* **DIRECTIONS**
Check each line of the entries below for the string "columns"; copy every line where it appears.

* **Dataset entries**
..............................
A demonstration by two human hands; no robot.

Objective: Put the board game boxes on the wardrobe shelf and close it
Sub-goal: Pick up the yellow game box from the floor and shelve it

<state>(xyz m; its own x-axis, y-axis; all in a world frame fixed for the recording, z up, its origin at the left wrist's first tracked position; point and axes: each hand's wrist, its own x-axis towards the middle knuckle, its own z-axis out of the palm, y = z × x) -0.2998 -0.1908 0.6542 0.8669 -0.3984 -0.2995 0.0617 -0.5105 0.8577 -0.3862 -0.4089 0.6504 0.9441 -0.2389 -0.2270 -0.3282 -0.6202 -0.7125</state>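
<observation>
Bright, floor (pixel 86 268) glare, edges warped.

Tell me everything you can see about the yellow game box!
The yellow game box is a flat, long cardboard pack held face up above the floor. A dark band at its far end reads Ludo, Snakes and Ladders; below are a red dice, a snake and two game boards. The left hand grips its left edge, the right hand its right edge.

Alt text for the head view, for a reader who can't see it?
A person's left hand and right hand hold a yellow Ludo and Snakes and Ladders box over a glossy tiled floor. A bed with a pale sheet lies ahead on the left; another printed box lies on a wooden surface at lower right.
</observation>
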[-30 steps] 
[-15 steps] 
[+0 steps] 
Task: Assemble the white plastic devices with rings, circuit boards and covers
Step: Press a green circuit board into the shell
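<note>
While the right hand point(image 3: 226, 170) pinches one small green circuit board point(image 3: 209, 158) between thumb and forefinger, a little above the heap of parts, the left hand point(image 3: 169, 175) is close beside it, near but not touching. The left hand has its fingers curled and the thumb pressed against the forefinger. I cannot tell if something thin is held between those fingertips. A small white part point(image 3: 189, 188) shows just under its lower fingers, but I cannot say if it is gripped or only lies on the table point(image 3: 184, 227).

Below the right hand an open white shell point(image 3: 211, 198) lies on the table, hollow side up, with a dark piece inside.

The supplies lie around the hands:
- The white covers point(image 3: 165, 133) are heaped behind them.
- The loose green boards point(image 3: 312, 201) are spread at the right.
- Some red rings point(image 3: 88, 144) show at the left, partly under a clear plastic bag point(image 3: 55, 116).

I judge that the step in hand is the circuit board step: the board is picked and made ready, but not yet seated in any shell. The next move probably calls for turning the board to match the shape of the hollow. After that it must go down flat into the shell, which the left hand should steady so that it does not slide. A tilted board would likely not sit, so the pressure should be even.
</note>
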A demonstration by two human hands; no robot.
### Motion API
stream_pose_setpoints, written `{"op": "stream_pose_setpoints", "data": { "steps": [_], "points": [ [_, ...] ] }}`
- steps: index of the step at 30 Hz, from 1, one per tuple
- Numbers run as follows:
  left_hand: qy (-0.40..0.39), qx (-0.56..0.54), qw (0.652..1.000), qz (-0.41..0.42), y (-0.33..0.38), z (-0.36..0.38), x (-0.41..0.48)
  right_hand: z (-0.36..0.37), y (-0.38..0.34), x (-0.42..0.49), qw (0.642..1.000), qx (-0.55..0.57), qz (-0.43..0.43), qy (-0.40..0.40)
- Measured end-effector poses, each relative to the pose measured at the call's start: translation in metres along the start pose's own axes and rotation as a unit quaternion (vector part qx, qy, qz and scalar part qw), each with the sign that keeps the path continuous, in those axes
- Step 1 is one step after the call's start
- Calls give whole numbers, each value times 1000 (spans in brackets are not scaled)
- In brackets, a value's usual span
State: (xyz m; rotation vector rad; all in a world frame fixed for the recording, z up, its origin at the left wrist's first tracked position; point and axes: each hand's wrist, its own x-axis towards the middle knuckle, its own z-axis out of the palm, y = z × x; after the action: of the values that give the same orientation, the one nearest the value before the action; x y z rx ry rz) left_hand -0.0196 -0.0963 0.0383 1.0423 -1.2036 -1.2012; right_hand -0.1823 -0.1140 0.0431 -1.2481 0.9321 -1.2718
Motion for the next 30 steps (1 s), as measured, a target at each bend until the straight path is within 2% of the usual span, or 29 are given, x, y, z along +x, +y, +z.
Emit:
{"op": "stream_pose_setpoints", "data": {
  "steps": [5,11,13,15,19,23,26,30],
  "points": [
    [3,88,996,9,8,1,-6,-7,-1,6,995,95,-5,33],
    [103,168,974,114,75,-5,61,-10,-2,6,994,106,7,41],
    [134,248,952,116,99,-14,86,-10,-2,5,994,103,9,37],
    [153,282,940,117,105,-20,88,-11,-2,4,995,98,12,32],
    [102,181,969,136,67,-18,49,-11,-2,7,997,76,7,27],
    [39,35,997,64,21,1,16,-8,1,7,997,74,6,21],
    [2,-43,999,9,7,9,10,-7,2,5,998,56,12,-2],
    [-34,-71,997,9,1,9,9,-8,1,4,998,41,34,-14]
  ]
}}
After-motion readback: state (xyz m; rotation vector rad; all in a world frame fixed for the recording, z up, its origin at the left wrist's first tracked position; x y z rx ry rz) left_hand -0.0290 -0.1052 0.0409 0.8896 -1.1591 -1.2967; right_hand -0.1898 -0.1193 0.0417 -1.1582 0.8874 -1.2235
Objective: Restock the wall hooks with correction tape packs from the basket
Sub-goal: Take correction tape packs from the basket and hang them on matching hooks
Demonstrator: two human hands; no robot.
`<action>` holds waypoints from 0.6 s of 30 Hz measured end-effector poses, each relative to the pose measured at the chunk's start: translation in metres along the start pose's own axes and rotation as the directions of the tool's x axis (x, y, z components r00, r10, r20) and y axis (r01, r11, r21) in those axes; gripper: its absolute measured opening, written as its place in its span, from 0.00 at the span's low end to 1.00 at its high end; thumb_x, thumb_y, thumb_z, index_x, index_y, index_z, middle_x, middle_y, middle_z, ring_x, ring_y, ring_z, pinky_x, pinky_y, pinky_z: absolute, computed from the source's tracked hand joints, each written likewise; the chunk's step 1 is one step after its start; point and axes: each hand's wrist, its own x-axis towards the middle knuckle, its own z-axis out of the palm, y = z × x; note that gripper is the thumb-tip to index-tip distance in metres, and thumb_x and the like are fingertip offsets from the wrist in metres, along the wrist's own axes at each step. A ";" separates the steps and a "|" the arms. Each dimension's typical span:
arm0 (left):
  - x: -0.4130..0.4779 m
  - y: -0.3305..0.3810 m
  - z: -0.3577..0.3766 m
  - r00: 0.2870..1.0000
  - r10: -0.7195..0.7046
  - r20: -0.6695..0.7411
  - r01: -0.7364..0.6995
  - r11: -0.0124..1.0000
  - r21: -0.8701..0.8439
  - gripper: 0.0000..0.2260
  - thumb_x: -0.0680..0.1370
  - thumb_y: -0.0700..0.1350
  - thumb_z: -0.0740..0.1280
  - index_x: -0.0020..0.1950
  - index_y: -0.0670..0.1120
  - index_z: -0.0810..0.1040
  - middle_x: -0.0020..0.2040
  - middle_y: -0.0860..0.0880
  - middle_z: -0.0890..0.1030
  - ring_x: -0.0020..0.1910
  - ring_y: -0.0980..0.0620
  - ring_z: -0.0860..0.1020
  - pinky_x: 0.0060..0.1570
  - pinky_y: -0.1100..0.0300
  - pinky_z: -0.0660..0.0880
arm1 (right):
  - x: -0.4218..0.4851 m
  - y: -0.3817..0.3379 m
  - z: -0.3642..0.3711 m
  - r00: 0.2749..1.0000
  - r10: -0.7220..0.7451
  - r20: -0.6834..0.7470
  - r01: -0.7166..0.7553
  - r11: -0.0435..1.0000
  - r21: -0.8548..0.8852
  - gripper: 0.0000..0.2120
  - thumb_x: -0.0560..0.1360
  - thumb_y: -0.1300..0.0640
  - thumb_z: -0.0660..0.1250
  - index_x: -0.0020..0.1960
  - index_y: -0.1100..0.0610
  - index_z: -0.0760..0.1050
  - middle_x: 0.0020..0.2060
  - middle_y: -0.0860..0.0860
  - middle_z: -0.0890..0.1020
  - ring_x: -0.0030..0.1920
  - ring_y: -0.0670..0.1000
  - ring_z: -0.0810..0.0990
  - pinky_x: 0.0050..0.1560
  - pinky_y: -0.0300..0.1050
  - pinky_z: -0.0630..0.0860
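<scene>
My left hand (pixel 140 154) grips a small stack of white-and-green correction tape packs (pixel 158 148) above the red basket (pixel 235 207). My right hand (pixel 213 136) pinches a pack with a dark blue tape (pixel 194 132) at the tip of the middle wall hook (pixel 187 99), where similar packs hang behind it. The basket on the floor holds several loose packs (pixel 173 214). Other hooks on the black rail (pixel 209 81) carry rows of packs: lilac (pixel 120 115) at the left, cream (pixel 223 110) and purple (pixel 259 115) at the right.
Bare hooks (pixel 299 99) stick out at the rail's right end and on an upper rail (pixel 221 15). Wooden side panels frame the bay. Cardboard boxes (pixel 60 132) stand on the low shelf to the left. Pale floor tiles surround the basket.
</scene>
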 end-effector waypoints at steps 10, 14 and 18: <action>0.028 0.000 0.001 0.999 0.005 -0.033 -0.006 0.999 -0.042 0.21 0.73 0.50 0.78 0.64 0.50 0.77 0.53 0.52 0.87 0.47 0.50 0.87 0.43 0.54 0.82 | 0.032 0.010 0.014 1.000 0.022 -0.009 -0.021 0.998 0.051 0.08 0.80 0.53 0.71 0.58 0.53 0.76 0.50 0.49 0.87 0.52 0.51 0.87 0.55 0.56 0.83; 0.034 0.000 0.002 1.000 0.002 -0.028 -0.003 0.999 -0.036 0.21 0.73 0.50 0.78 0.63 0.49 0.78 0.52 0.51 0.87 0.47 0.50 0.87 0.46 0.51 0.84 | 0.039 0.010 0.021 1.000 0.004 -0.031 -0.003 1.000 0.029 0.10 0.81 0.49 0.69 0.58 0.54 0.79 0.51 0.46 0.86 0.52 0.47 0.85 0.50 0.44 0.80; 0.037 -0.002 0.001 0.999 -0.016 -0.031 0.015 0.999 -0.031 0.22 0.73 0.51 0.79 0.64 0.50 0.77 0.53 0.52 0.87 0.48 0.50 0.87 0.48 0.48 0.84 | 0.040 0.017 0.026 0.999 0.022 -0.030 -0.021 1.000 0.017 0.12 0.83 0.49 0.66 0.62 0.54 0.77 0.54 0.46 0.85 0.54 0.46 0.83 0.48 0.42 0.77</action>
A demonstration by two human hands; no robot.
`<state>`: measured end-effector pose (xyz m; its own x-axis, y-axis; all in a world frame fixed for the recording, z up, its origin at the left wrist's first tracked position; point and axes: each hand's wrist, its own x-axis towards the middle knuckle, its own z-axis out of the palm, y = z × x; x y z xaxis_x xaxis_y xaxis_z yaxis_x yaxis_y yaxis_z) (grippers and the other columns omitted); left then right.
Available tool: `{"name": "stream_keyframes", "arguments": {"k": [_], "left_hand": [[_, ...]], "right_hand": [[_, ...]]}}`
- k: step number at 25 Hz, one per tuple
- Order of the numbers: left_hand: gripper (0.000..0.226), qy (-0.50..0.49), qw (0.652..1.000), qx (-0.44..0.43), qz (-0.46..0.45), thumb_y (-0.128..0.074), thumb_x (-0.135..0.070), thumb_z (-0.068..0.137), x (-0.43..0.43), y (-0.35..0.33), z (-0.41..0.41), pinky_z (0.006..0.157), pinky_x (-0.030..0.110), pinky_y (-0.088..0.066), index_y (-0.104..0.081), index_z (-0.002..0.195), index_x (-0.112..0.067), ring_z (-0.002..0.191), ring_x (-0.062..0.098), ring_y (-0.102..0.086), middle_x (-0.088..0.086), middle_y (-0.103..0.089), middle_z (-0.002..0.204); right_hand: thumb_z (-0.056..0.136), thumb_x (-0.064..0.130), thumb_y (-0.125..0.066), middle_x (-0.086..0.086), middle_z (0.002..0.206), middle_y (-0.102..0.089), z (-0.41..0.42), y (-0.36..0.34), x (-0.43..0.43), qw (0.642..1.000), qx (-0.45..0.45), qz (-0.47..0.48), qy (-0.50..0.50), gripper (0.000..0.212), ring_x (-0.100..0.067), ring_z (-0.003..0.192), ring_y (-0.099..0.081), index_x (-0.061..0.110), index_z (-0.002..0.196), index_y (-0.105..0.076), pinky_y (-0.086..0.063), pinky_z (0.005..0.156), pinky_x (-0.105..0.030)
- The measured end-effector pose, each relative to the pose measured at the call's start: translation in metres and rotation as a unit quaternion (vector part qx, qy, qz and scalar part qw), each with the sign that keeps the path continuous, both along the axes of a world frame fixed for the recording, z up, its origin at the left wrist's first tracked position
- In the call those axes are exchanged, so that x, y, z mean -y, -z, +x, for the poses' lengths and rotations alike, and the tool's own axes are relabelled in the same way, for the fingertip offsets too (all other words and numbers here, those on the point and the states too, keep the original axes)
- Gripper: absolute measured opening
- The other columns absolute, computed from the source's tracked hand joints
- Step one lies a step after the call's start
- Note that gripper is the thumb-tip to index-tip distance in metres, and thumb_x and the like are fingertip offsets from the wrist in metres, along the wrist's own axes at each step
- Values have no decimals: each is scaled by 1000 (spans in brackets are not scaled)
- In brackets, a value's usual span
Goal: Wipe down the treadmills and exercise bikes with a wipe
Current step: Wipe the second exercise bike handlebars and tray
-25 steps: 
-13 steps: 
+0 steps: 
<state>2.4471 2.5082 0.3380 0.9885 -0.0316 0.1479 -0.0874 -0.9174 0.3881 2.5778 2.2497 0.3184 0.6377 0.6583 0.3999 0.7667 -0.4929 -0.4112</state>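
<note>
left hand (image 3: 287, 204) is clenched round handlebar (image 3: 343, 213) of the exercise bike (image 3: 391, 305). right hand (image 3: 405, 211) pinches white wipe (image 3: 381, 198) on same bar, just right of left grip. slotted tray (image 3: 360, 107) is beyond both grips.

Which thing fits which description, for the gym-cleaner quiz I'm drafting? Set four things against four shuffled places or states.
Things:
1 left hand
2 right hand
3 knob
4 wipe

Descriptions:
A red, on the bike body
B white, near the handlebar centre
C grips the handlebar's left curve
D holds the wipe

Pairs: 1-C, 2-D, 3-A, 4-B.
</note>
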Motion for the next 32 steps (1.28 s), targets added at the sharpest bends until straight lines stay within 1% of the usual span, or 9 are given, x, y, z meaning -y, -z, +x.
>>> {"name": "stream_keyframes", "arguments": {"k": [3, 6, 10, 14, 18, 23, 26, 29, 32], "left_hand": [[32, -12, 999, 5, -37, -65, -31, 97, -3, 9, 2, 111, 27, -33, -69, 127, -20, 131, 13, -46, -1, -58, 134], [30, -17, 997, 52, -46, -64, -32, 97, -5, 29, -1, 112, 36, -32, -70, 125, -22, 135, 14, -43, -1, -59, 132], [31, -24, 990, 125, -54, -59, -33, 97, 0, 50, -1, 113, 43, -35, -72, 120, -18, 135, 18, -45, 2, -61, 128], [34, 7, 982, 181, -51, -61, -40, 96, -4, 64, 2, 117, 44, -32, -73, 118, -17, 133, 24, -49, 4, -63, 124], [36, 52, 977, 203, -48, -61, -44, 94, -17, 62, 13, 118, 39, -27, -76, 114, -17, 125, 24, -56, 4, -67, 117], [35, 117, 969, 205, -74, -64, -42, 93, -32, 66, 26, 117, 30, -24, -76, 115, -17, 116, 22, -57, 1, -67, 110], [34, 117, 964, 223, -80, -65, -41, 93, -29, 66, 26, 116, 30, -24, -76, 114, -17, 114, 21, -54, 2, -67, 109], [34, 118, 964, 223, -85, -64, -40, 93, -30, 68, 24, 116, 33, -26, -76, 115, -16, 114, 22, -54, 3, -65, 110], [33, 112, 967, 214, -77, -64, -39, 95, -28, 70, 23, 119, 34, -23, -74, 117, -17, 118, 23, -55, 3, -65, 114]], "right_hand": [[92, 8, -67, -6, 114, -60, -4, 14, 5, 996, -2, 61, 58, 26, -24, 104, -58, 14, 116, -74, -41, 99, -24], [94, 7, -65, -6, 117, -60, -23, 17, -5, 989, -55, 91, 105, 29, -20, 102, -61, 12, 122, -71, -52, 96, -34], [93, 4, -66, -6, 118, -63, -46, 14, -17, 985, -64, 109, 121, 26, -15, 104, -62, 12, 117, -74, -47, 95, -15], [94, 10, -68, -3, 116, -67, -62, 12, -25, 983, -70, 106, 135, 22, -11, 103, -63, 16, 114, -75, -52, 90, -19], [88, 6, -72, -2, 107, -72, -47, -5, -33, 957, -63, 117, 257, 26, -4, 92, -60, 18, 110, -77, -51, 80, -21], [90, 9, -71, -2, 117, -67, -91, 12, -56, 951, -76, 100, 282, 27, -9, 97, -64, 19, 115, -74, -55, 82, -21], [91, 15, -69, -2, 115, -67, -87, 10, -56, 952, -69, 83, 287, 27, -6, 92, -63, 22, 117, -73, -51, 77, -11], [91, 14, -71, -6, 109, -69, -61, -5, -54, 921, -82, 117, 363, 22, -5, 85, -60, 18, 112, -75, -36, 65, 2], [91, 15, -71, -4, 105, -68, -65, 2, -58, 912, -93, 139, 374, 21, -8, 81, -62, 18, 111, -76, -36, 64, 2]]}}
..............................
* **ANSWER SECTION**
`<state>`: measured end-effector pose (xyz m; its own x-axis, y-axis; all in a world frame fixed for the recording, z up, its origin at the left wrist's first tracked position; point and axes: each hand's wrist, its own x-axis towards the middle knuckle, its own z-axis out of the palm, y = z × x; x y z xaxis_x xaxis_y xaxis_z yaxis_x yaxis_y yaxis_z) (grippers and the other columns omitted); left then right.
- The other columns absolute, computed from the source's tracked hand joints

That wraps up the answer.